From: Gregory Price <gourry@gourry.net>
To: Bjorn Helgaas <helgaas@kernel.org>
Cc: linux-pci@vger.kernel.org, linux-cxl@vger.kernel.org,
linux-kernel@vger.kernel.org, lukas@wunner.de,
dan.j.williams@intel.com, bhelgaas@google.com, dave@stgolabs.net,
dave.jiang@intel.com, vishal.l.verma@intel.com,
Jonathan.Cameron@huawei.com
Subject: Re: [PATCH] PCI/DOE: Poll DOE Busy bit for up to 1 second in pci_doe_send_req
Date: Fri, 11 Oct 2024 09:59:12 -0400 [thread overview]
Message-ID: <ZwkvMIqC2DjLZJrg@PC2K9PVX.TheFacebook.com> (raw)
In-Reply-To: <20241010221628.GA580128@bhelgaas>
On Thu, Oct 10, 2024 at 05:16:28PM -0500, Bjorn Helgaas wrote:
> On Fri, Oct 04, 2024 at 12:28:28PM -0400, Gregory Price wrote:
> > During initial device probe, the PCI DOE busy bit for some CXL
> > devices may be left set for a longer period than expected by the
> > current driver logic. Despite local comments stating DOE Busy is
> > unlikely to be detected, it appears commonly specifically during
> > boot when CXL devices are being probed.
> >
> > This was observed on a single socket AMD platform with 2 CXL memory
> > expanders attached to the single socket. It was not the case that
> > concurrent accesses were being made, as validated by monitoring
> > mailbox commands on the device side.
> >
> > This behavior has been observed with multiple CXL memory expanders
> > from different vendors - so it appears unrelated to the model.
> >
> > In all observed tests, only a small period of the retry window is
> > actually used - typically only a handful of loop iterations.
> >
> > Polling on the PCI DOE Busy Bit for (at max) one PCI DOE timeout
> > interval (1 second), resolves this issues cleanly.
> >
> > Per PCIe r6.2 sec 6.30.3, the DOE Busy Bit being cleared does not
> > raise an interrupt, so polling is the best option in this scenario.
> >
> > Subsqeuent code in doe_statemachine_work and abort paths also wait
> > for up to 1 PCI DOE timeout interval, so this order of (potential)

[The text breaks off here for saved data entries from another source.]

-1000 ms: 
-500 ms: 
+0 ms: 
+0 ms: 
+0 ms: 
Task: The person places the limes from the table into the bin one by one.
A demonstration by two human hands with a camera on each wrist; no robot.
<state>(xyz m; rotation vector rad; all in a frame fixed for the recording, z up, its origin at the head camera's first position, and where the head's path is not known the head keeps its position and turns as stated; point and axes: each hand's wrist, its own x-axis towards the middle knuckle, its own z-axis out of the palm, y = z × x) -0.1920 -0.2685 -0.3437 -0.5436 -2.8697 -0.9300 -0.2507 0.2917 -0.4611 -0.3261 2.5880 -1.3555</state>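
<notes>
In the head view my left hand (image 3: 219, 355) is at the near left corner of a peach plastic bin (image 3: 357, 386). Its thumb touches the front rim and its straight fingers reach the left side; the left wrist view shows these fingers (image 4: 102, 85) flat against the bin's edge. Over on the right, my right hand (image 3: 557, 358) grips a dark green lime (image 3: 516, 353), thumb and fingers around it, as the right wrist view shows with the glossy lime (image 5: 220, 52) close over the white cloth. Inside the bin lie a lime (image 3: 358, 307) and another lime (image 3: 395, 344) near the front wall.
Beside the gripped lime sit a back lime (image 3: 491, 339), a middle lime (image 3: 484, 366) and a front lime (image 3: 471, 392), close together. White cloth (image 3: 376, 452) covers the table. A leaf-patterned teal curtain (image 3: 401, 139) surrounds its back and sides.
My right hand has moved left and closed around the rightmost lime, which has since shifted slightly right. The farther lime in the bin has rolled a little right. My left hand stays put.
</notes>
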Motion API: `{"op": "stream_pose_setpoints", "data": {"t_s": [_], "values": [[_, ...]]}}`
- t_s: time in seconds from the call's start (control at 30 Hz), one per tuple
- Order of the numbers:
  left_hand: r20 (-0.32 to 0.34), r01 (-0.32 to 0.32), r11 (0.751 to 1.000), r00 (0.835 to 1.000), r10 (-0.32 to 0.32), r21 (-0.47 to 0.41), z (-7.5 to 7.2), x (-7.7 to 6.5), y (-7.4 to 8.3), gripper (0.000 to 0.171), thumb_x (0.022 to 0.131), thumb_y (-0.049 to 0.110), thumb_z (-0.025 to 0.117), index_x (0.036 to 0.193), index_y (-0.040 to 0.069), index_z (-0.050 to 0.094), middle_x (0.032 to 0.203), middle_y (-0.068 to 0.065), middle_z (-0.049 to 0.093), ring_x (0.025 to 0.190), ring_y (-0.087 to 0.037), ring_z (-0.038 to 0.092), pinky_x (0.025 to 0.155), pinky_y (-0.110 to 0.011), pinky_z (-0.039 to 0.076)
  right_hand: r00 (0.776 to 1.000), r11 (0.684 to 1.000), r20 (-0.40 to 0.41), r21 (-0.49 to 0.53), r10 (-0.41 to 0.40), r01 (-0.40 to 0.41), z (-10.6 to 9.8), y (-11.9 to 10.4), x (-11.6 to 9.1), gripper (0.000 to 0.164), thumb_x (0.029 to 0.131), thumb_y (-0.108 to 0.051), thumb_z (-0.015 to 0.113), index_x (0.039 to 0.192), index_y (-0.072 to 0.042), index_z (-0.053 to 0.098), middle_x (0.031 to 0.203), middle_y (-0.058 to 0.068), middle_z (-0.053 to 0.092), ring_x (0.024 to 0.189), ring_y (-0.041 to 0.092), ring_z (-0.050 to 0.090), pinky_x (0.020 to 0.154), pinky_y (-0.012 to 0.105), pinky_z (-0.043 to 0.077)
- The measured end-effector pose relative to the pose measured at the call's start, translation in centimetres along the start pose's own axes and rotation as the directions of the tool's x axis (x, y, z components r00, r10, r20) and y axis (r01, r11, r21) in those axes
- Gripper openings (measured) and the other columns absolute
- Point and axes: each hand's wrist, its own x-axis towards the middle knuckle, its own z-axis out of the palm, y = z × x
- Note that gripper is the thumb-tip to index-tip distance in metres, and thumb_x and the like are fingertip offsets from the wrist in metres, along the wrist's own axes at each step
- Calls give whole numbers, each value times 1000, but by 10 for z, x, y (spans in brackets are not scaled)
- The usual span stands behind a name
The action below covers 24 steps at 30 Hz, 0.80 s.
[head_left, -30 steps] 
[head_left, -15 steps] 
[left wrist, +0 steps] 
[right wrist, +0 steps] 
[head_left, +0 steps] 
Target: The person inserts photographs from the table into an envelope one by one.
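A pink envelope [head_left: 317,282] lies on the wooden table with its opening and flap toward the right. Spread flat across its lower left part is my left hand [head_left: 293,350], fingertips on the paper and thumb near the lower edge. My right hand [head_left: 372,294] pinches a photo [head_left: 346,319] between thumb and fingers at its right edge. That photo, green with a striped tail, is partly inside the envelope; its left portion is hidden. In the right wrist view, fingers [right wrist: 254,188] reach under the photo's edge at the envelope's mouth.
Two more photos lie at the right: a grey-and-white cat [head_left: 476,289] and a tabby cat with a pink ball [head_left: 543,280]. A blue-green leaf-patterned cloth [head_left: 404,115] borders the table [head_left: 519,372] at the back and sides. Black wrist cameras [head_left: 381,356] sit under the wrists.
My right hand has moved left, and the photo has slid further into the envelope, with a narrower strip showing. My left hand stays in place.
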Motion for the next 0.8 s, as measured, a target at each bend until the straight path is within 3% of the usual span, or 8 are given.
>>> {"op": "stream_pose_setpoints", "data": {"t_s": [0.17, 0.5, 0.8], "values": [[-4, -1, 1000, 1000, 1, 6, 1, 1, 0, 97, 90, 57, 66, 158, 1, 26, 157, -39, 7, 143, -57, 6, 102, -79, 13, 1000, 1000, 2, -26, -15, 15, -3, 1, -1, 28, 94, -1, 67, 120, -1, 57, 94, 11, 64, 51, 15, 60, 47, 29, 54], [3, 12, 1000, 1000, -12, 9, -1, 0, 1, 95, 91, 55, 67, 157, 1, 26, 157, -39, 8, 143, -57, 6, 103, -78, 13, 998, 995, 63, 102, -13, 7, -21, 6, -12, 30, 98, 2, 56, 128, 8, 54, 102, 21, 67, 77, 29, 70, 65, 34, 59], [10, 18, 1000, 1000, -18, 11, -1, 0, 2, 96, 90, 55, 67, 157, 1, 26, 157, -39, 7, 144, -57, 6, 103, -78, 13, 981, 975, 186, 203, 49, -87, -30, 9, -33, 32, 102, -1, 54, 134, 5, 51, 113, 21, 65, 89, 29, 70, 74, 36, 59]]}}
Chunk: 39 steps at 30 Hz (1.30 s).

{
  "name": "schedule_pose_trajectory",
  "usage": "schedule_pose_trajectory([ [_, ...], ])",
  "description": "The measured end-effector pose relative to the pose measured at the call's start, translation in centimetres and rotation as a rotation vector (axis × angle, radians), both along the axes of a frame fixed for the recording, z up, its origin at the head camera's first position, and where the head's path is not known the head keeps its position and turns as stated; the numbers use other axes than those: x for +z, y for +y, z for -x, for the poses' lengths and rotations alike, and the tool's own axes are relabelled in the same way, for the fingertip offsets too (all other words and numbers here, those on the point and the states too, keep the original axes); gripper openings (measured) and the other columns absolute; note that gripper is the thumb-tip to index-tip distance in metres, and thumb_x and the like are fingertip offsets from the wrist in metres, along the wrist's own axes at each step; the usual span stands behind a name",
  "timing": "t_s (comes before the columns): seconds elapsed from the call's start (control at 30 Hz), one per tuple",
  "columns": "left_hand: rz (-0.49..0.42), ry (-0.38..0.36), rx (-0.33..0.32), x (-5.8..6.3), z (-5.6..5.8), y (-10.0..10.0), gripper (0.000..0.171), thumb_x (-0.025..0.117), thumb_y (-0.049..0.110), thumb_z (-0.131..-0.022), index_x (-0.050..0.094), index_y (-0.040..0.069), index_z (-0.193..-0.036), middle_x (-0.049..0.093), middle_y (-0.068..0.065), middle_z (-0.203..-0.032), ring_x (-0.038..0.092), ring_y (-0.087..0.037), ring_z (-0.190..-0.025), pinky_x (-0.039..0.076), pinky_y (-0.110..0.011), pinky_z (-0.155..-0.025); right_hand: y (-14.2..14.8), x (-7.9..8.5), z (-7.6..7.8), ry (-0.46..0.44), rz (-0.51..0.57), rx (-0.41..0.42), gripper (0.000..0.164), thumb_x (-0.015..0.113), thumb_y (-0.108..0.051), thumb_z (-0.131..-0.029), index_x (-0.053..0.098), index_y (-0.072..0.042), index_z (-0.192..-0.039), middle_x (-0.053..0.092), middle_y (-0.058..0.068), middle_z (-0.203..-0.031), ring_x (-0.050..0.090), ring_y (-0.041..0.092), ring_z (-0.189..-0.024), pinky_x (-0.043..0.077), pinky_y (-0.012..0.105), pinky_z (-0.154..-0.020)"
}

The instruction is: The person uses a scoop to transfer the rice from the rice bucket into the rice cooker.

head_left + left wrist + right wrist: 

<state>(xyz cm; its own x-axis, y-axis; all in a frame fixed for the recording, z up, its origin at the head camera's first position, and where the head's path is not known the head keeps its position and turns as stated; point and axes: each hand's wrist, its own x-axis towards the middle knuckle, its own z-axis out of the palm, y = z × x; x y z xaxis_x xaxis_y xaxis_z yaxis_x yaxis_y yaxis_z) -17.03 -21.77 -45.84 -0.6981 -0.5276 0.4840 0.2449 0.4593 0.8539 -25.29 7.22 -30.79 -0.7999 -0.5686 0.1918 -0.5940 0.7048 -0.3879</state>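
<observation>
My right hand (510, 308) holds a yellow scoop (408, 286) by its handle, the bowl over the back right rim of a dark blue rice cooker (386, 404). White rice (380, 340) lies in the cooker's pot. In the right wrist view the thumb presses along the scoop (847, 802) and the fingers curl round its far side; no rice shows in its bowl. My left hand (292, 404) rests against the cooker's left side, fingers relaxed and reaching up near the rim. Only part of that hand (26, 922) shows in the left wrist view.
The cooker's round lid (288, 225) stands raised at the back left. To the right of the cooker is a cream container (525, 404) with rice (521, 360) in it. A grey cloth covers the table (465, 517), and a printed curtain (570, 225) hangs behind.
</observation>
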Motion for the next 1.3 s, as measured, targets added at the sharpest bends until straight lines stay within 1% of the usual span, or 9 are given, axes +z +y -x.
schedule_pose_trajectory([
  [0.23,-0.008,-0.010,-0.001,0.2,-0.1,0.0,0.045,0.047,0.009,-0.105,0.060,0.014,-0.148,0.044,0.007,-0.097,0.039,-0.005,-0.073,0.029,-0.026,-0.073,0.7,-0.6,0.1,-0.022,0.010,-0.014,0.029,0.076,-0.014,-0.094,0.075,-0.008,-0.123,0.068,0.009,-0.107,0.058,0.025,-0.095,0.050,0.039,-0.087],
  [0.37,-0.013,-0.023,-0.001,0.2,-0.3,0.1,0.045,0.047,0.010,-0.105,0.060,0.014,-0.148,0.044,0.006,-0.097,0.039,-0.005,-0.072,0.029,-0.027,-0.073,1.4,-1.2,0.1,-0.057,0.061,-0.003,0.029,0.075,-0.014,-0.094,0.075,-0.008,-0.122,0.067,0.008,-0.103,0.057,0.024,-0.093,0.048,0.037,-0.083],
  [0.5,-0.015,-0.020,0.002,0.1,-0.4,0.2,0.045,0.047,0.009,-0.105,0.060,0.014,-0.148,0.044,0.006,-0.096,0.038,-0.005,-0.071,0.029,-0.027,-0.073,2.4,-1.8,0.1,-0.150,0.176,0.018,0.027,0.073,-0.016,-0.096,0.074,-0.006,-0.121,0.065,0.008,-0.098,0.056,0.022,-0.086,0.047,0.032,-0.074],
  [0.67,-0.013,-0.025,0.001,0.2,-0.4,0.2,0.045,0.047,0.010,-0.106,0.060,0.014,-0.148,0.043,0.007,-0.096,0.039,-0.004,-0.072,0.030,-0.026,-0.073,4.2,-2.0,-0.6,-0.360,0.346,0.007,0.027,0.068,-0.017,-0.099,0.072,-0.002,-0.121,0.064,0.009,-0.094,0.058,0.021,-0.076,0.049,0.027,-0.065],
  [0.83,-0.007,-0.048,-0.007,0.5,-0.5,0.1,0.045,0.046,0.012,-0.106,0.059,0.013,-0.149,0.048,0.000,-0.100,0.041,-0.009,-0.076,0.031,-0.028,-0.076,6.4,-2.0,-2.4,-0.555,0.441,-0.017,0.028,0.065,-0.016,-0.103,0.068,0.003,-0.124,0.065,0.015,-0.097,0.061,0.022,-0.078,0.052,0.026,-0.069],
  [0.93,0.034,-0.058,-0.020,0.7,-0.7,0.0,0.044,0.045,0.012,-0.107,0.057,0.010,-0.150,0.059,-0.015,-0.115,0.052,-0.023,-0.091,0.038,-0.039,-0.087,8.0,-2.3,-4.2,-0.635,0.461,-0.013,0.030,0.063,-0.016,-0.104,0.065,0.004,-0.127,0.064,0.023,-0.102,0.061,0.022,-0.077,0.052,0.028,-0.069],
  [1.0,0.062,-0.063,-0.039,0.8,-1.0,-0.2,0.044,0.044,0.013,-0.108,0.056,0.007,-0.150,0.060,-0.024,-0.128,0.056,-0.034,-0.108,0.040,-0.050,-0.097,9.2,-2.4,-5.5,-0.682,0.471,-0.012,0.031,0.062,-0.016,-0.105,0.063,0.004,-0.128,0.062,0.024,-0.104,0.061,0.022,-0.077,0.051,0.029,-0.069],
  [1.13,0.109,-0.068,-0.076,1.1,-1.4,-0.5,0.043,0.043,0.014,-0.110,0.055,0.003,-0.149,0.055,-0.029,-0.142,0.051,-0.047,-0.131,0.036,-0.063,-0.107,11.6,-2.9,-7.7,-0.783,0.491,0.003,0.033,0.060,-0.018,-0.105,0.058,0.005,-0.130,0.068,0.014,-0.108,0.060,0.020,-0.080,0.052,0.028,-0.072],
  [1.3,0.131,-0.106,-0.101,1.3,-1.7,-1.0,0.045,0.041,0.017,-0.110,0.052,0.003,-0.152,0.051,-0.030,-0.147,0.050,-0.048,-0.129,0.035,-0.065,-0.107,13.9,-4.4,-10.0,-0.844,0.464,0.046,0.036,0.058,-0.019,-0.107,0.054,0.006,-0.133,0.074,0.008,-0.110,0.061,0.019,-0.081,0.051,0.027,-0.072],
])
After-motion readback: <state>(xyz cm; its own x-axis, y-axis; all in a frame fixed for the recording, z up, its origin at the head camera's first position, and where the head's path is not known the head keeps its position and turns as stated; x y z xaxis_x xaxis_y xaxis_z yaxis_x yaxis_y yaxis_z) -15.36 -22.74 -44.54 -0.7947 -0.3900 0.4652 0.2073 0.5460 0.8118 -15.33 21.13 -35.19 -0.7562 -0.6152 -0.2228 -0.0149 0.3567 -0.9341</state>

> > additional delay is presumed acceptable.
>
> I provisionally applied this to pci/doe for v6.13 with Lukas and
> Jonathan's reviewed-by.
>
> Can we include a sample of any dmesg logging or other errors users
> would see because of this problem? I'll update the commit log with
> any of this information to help users connect an issue with this fix.
>
The only indication in dmesg you will see is a line like
[ 24.542625] endpoint6: DOE failed -EBUSY
produced by cxl_cdat_get_length or cxl_cdat_read_table
Do you want an updated patch with the nits fixed?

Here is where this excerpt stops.